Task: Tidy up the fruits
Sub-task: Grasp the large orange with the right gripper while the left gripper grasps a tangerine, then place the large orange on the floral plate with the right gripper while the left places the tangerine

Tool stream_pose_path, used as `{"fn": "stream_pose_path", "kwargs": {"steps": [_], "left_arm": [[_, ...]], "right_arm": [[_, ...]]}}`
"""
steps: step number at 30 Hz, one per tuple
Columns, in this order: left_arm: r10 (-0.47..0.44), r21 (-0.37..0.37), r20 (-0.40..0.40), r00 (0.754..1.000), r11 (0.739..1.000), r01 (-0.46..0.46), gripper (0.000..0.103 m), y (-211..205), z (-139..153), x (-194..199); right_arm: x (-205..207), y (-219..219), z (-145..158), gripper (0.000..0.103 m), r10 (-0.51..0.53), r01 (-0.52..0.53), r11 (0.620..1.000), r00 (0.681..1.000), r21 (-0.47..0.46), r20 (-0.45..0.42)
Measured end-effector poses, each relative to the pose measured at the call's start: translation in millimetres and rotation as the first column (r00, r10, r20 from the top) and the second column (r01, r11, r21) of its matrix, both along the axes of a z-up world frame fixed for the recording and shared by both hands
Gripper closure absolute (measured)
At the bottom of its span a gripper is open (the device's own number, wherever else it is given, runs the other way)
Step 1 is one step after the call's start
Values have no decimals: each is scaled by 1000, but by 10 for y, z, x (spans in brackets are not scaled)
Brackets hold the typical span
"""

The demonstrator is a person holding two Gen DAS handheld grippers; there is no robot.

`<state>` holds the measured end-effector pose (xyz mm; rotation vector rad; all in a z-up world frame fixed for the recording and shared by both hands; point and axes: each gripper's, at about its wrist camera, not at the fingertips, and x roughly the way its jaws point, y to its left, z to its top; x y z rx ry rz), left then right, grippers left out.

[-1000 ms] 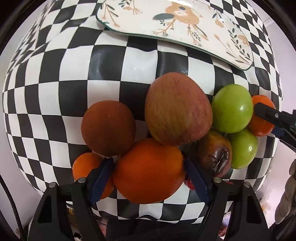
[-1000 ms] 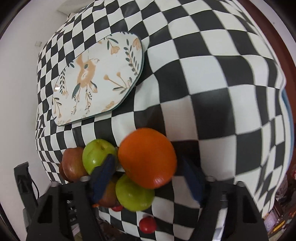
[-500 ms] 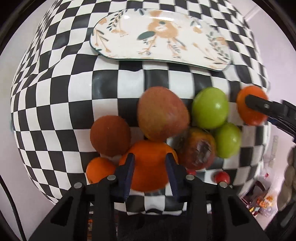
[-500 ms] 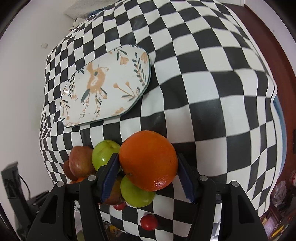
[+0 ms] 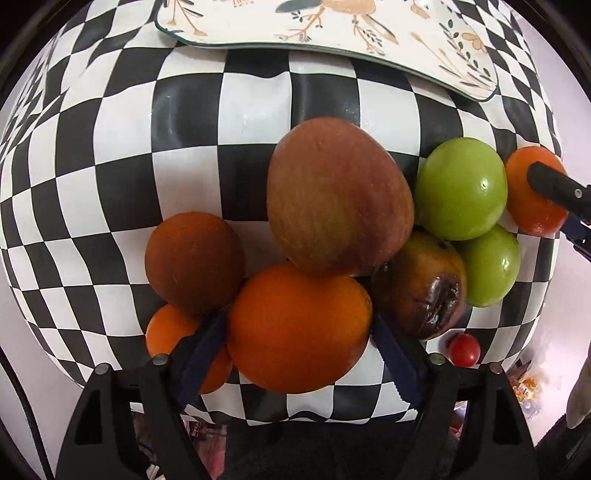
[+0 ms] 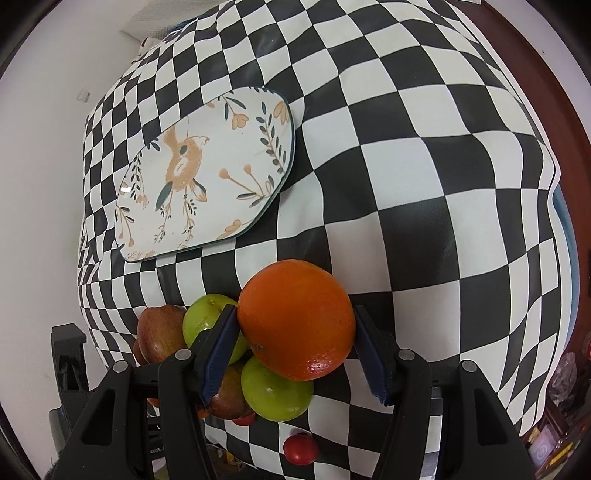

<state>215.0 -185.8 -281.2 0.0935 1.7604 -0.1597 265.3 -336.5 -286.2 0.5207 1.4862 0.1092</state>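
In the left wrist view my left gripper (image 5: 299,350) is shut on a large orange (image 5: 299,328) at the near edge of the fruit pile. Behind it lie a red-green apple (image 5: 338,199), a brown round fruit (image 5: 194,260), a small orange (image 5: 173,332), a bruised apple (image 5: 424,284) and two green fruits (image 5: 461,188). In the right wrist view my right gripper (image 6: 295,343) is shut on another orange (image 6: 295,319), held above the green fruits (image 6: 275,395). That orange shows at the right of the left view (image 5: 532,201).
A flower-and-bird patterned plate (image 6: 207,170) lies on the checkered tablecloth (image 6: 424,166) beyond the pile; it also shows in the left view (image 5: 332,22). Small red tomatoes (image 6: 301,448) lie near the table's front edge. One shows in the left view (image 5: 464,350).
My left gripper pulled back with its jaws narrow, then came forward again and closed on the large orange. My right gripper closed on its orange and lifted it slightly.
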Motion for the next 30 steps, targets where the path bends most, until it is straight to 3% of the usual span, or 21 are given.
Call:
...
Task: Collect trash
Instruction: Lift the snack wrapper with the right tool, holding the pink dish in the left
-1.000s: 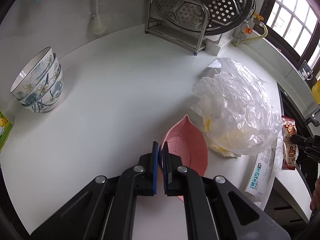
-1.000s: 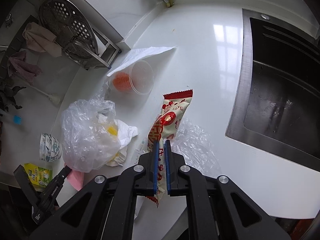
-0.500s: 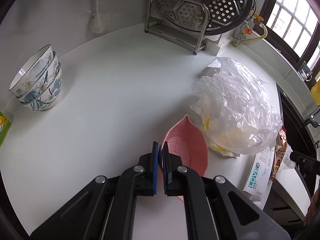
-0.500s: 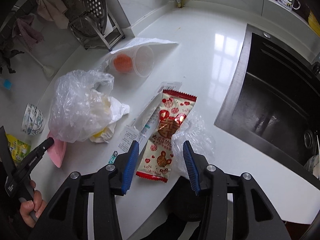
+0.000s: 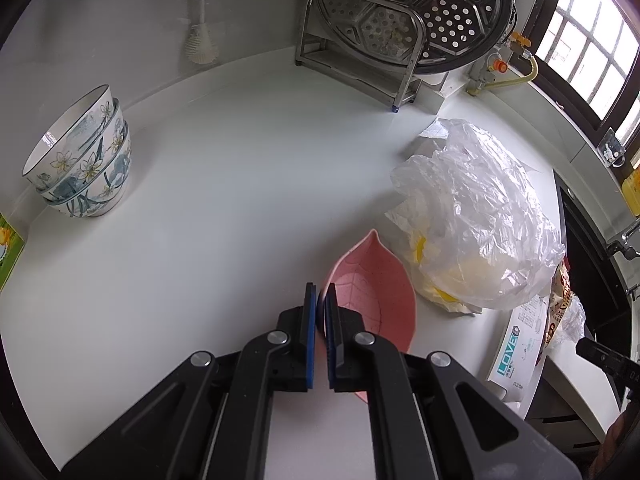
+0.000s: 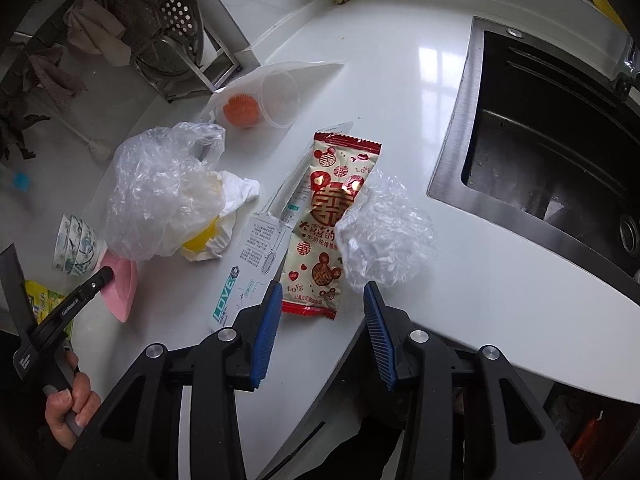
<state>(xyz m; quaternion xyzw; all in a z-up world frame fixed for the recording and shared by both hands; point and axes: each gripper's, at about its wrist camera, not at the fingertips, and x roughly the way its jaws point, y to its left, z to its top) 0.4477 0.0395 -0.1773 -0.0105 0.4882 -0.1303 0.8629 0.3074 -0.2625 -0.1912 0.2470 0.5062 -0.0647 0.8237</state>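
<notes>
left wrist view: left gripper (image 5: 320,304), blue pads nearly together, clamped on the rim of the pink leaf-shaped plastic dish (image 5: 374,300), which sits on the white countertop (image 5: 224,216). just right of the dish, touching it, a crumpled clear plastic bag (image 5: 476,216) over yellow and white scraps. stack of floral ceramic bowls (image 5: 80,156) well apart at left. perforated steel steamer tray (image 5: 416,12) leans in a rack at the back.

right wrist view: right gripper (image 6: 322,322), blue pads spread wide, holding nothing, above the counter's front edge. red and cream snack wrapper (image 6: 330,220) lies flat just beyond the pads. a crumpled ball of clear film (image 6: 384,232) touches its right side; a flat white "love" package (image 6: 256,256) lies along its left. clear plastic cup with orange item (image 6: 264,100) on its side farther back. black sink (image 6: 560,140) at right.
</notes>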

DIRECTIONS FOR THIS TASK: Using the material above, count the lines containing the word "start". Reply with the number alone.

REPLY: 2